Error Recovery & Stale Data

If a row fetch fails (network error), show an error state with a retry button. Don’t pre-fetch rows that might go stale—lazy loading prevents this by fetching only when needed.
async function loadRowItemsWithErrorHandling(pageId, row) {
	try {
		const items = await discovr.getRowItems(pageId, row.id);
		renderRow(row, items);
	} catch (err) {
		renderRowError(row);
		row.retryCallback = () =>
			loadRowItemsWithErrorHandling(pageId, row);
	}
}

Metrics to Measure

Track these to ensure your lazy loading is working:
  • Time to Hero: When does the hero appear? (Target: under 1s)
  • Time to First Row: When does the first row become visible? (Target: under 2s)
  • Total Page Load: When is the page fully interactive? (Target: under 3s)
  • Bandwidth per Page: Compare lazy vs. eager loading.

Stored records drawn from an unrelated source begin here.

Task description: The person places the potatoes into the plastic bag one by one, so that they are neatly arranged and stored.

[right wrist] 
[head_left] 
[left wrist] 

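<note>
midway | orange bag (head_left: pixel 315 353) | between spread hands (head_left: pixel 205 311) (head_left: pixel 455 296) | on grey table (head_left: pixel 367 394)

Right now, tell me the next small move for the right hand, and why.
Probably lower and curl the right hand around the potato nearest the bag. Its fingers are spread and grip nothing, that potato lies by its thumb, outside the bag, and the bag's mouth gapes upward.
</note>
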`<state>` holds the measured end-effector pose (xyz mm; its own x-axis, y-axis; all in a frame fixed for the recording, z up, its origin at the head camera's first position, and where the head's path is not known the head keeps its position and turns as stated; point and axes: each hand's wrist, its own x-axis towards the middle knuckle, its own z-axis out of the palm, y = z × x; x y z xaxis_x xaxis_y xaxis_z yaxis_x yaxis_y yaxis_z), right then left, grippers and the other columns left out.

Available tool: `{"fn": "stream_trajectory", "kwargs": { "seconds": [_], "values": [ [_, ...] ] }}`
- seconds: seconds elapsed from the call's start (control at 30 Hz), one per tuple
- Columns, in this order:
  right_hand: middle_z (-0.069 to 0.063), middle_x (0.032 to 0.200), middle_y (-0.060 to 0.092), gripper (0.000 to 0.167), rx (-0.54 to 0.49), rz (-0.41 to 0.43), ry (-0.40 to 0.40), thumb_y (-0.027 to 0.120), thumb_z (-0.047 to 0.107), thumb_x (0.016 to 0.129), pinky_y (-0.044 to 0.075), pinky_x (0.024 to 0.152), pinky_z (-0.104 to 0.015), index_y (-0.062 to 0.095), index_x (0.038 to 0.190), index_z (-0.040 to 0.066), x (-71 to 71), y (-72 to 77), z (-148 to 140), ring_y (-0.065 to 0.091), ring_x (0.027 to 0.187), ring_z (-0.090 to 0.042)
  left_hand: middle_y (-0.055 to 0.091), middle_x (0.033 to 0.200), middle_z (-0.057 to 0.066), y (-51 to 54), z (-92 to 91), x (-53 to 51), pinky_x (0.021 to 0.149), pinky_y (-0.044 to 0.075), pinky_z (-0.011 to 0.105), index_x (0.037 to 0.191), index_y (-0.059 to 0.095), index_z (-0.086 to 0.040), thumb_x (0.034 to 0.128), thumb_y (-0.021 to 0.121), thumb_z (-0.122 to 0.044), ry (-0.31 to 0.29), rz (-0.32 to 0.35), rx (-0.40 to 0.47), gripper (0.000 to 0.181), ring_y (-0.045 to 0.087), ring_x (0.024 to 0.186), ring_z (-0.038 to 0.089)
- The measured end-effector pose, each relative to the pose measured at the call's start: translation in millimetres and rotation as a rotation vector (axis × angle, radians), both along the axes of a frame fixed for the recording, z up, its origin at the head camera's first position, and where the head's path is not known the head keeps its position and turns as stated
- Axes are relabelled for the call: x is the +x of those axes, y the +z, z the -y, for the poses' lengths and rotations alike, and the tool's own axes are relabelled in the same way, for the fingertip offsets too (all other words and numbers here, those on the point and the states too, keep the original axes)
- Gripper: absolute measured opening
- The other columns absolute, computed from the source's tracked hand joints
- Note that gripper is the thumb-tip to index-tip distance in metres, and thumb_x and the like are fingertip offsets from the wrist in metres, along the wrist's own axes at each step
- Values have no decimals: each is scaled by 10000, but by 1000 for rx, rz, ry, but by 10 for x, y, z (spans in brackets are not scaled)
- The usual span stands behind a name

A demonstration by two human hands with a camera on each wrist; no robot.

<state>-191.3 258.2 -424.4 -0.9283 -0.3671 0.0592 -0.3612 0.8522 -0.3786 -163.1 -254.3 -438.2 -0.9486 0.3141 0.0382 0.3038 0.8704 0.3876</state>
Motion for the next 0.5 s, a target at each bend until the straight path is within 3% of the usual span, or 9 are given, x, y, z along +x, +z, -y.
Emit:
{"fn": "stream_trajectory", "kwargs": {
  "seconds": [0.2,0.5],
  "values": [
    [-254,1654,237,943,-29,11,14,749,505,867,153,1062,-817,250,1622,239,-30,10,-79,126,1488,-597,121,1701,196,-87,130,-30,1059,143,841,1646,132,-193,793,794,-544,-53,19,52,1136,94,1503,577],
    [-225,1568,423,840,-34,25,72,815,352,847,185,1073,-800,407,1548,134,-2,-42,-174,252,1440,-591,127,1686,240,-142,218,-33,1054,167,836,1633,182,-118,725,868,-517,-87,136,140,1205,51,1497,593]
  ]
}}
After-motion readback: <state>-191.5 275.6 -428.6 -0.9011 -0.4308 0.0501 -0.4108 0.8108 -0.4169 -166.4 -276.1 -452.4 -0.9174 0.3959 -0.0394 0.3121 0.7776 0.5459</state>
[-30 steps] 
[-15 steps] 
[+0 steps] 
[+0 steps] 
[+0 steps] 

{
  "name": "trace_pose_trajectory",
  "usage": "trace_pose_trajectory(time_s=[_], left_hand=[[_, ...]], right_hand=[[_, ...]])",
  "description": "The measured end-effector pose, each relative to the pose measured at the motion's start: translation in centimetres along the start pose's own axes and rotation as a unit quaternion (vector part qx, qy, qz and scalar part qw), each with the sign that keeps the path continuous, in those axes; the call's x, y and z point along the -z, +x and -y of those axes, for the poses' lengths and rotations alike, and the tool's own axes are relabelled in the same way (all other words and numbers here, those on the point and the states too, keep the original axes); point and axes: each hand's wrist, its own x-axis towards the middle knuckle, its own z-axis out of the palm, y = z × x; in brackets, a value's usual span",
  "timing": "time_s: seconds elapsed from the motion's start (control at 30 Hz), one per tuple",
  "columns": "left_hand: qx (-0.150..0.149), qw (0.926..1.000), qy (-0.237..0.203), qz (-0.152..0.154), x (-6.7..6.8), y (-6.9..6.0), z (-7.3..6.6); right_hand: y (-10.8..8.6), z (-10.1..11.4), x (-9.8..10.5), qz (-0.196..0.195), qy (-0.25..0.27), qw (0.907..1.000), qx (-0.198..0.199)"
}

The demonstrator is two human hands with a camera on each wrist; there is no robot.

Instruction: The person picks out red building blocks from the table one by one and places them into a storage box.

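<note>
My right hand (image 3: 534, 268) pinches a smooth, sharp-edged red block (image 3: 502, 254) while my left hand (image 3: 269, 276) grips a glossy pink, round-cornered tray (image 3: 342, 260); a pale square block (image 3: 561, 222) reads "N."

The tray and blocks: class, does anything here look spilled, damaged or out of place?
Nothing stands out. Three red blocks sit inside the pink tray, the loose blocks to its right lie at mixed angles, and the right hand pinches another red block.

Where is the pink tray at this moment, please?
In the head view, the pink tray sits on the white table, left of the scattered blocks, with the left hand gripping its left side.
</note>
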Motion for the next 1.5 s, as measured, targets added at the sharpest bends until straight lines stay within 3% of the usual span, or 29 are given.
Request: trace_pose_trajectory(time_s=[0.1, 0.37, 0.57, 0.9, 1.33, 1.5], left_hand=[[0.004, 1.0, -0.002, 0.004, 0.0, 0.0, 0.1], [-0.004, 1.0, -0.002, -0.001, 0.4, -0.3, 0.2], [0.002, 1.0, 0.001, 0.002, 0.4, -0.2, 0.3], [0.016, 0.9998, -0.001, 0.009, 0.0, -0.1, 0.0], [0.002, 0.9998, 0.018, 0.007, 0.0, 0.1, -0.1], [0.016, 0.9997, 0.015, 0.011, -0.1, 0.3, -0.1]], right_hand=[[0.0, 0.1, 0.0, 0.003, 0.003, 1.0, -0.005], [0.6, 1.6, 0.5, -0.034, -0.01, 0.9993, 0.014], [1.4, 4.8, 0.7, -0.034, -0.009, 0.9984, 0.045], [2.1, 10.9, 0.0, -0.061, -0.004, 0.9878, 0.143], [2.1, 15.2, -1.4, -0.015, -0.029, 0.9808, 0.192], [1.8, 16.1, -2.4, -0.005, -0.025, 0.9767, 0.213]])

Lazy should use 40-60% less bandwidth.
  • Scroll Smoothness: Measure frame rate. Lazy loading should prevent jank (60 FPS on modern devices).
Use your browser’s Network tab or mobile profiler to measure. For iOS, use Xcode’s System Trace. For Android, use Android Profiler. Look for network waterfalls and ensure hero fetches complete quickly.